Masri dan Marni, mereka belum lama menikah, umur anak mereka belum genap tiga tahun. Semua warga di dusun ini mengenal mereka sebagaimana mengenal warga-warga lain. Masri dan Marni punya warung kecil di pinggir jalan setapak menuju hutan sebagai sumber penghasilan hari-hari mereka. Warung kecilnya itu tak pernah sepi. Orang-orang yang pulang dari ladang atau hutan selalu mampir untuk menenggak limun atau makan siang dengan menu kupat rujak kangkung atau tahu kecap. Warung itu berdinding papan dengan bangku-bangku mengitari meja, membentuk huruf U yang sedikit lebar. Marni berada di tengah-tengah sebagai penjuru, pelayan, dan pusat perhatian.

Marni punya wajah manis yang alami, dan tubuhnya, meski tidak begitu penuh tapi lebih dari cukup untuk membuat para lelaki mematukkan mata tanpa kedip. Kami semua mengenal Marni sebagai bunga desa, sekaligus perempuan baik-baik. Itu sebelum para mahasiswa dari kota datang untuk menyelesaikan penelitian sekaligus tugas akhir kuliah mereka di dusun kami. Mereka menyebutnya KKN. Mereka semua kuliah di jurusan Perhutanan, dan dusun beserta hutan kami menjadi bahan utama penelitian mereka. Mereka akan tinggal di balai dusun selama kurang lebih sebulan. Mereka berbaur dengan warga, memberi kami pembinaan perihal cara terbaik mengurus ladang, memanfaatkan hutan, mempelajari aneka macam tumbuhan dengan cara baru dengan alat-alat canggih. Mengenalkan berbagai nama latin tumbuhan yang ada di hutan dan menjelaskan kegunaannya, khasiatnya, dan seterusnya.

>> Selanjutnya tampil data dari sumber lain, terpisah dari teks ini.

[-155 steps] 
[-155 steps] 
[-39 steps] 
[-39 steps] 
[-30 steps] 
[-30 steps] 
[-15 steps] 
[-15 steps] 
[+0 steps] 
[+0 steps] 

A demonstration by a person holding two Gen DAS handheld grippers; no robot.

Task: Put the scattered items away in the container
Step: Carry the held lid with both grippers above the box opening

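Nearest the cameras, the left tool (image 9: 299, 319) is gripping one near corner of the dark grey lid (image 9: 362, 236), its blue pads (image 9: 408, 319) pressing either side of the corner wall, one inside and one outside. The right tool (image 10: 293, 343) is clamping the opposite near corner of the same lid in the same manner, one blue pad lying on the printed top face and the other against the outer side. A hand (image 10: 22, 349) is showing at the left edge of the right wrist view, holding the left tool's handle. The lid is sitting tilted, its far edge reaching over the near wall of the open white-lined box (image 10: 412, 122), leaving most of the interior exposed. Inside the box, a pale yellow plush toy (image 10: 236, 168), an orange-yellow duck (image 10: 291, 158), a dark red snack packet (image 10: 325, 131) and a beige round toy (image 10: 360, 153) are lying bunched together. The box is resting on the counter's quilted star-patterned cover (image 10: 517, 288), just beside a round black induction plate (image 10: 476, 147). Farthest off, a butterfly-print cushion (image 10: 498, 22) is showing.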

Para mahasiswa itu kerap berlama-lama singgah di warung Marni. Dan salah satu dari mereka jatuh hati pada pemilik warung yang terang benderang sudah bersuami. Pemuda itu memang tampan, dan Marni, entah telah dibisiki setan mana, menyambut perasaan pemuda itu diam-diam. Mungkin tak banyak orang bisa membaca tatapan, termasuk Masri yang juga kerap bersibuk diri di bilik dapur. Masri hanya mulai mencium aroma busuk. Seperti aroma bangkai yang tercium sayup-sayup di tengah udara bersih. Mereka semua tak pernah sadar, seseorang mengawasi gerak-gerik mereka tanpa cela. Mengawasi. Tanpa cela.

Semenjak para mahasiswa itu datang, Marni kerap meminta Masri bertukar tugas untuk menjaga warung. Biasanya, menginjakkan kaki di hutan untuk segepok kayu bakar adalah tugas Masri, tapi beberapa waktu terakhir, Marni memaksa dengan alasan, sesekali perempuan juga perlu melakukan itu, merasakan jerih payah seperti para lelaki. Tak seorang pun akan menyangka, Marni begitu berani meleburkan diri dalam aroma busuk itu.

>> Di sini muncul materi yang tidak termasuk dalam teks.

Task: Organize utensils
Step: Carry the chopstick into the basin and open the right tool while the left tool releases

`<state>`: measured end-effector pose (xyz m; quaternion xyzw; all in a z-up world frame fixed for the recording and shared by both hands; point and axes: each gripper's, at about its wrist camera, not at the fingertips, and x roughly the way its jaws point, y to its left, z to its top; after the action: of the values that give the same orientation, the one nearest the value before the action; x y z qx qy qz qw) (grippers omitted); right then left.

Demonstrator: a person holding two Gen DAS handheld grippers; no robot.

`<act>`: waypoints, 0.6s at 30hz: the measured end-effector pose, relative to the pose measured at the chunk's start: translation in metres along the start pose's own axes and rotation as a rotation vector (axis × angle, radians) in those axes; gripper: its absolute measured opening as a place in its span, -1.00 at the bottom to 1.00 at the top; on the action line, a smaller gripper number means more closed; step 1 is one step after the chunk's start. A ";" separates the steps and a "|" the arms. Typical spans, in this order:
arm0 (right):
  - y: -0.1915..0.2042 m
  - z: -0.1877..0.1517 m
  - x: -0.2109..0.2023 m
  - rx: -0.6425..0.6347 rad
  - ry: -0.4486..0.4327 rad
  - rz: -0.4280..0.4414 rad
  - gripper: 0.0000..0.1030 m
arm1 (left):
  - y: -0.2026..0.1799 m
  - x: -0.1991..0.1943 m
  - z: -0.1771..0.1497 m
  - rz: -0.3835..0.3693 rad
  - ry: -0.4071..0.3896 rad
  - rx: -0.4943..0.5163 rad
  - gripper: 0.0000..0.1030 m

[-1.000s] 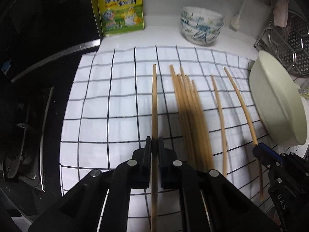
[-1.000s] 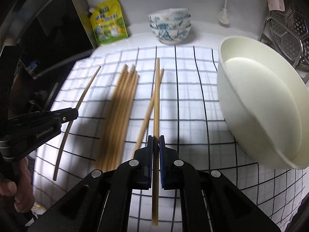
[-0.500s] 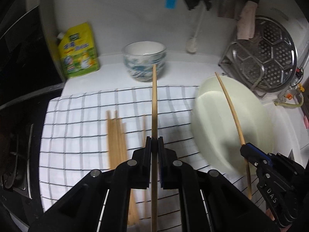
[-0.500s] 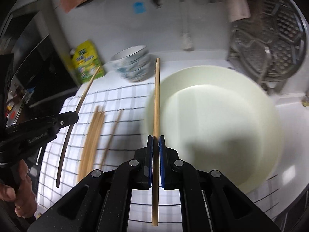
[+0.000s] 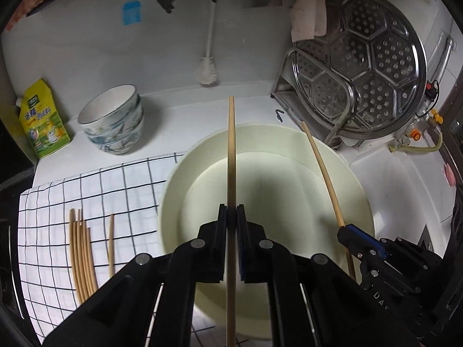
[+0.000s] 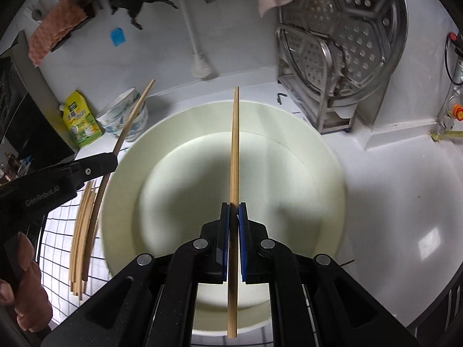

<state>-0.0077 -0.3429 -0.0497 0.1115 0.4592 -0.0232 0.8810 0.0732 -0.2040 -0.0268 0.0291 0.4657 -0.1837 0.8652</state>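
Observation:
My left gripper (image 5: 231,211) is shut on a bamboo chopstick (image 5: 231,150) that points forward over the big cream basin (image 5: 358,190). My right gripper (image 6: 233,206) is shut on a second chopstick (image 6: 235,144), also held above the basin (image 6: 327,167). Each gripper shows in the other's view: the right one (image 5: 343,230) at lower right with its chopstick (image 5: 321,170), the left one (image 6: 114,159) at left with its chopstick (image 6: 130,121). Several more chopsticks (image 5: 81,257) lie on the checked cloth (image 5: 115,185), also seen as a bundle (image 6: 82,231) left of the basin.
Stacked patterned bowls (image 5: 113,121) and a yellow pouch (image 5: 42,118) stand at the back left. A perforated steel steamer tray (image 5: 364,55) leans in a rack at the back right. A white brush (image 5: 207,72) hangs on the wall. A hand (image 6: 17,283) grips the left tool.
Both grippers have lifted their chopsticks off the checked cloth and carried them rightward over the cream basin. The chopsticks left on the cloth now lie at the far left.

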 end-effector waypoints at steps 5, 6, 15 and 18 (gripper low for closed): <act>-0.016 0.001 0.016 0.016 0.029 0.007 -0.88 | -0.014 0.019 0.005 0.003 0.018 0.012 -0.86; -0.019 0.001 0.019 0.018 0.032 0.008 -0.88 | -0.015 0.023 0.006 0.004 0.023 0.014 -0.86; -0.027 0.002 0.040 0.028 0.071 0.027 -0.88 | -0.029 0.053 0.003 0.009 0.088 0.043 -0.86; -0.027 0.002 0.046 0.033 0.084 0.034 -0.88 | -0.028 0.062 0.000 0.022 0.111 0.049 -0.86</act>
<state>0.0163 -0.3671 -0.0913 0.1348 0.4934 -0.0109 0.8592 0.0945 -0.2484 -0.0736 0.0653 0.5079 -0.1837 0.8390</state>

Pada awal-awal aroma busuk itu tercium, Masri melihat istrinya berangkat ke hutan bareng para mahasiswa itu serta beberapa warga lain. Masri belum menangkap tanda apa pun dari hal itu. Mereka hanya berangkat bareng, tak lebih. Begitu sampai di hutan, mereka akan menyebar menyelesaikan tugas masing-masing. Namun, lambat laun, begitu Marni pulang dari hutan, aroma busuk itu tercium semakin pekat. Aroma busuk itu juga tercium dari kerumunan mahasiswa yang mampir ke warungnya.

Semula, Masri tak memahami dengan baik apa arti itu semua. Aroma busuk, perubahan tingkah laku istrinya, kedatangan para mahasiswa itu. Hingga suatu pagi, saat kabut enggan pergi dari perkampungan kami, seorang perempuan mendatangi warungnya diam-diam. Akulah perempuan itu. Perempuan yang mencoba memantikkan benih api pagi itu. Sembunyi-sembunyi, kusampaikan pada Masri, bahwa istrinya kerap bermain mata dengan salah satu mahasiswa ketika berangkat ke hutan. Mereka berbicara dengan jarak yang sangat dekat. Bersenda gurau seperti sepasang kekasih.

Masri menamparku dan menuduhku sebagai pemfitnah keji. Ia bilang, aku ingin merusak rumah tangga mereka. Aku balas menampar Masri, kukatakan kepadanya bahwa aku memang masih menyimpan perasaan itu kepadanya, tapi aku cukup tahu diri untuk menjaga jarak dan merawat adat istiadat dusun kami.

“Apa kau tidak mencium aroma busuk itu akhir-akhir ini?” tegasku.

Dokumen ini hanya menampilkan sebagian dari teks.